_What is required:_ From the line that includes "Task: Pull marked" to the closing line of the data, please transcribe every line exactly and add nothing.
Material provided section start
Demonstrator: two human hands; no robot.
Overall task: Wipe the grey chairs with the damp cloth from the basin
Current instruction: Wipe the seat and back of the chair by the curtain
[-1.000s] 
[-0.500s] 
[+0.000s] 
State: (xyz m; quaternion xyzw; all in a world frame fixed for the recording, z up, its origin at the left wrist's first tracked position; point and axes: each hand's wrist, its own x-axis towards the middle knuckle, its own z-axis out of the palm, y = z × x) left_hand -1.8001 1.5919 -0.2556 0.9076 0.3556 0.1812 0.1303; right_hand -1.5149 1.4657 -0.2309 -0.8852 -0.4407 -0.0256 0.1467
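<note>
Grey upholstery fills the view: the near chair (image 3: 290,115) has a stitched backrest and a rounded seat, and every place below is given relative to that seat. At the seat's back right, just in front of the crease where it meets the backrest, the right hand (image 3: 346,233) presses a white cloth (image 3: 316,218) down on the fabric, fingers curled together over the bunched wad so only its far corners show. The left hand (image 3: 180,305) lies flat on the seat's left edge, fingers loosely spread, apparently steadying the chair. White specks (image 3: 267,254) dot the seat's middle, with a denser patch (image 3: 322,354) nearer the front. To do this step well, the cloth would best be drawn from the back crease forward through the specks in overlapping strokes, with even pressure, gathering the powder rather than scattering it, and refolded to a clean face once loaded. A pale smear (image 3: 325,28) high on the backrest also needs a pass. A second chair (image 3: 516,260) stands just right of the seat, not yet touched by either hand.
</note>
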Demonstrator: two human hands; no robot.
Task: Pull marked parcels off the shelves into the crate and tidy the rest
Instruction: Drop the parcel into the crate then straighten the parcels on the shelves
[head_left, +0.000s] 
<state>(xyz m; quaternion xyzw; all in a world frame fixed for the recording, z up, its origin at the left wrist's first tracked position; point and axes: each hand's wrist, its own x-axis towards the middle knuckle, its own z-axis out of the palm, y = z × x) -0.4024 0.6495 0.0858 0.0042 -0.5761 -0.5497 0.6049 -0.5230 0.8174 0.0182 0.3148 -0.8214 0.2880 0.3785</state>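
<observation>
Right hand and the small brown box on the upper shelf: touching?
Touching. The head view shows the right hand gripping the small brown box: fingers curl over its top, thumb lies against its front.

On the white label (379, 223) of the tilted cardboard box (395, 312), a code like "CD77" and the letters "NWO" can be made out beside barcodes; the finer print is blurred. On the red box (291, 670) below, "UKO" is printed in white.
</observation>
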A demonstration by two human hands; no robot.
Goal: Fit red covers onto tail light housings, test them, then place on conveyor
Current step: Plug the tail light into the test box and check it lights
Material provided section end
_Written response:_
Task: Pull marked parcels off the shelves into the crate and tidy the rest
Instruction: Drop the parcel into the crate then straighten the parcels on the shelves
[head_left, +0.000s] 
<state>(xyz m; quaternion xyzw; all in a world frame fixed for the recording, z up, its origin at the left wrist's first tracked position; point and axes: each hand's wrist, its own x-axis towards the middle knuckle, its own z-axis out of the palm, y = z × x) -0.4024 0.6495 0.0858 0.0042 -0.5761 -0.5497 0.6049 -0.5230 0.8174 0.0182 0.3148 -0.8214 0.2880 0.3785</state>
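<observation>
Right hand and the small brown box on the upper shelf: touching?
Touching. The head view shows the right hand gripping the small brown box: fingers curl over its top, thumb lies against its front.

On the white label (379, 223) of the tilted cardboard box (395, 312), a code like "CD77" and the letters "NWO" can be made out beside barcodes; the finer print is blurred. On the red box (291, 670) below, "UKO" is printed in white.
</observation>
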A demonstration by two human hands; no robot.
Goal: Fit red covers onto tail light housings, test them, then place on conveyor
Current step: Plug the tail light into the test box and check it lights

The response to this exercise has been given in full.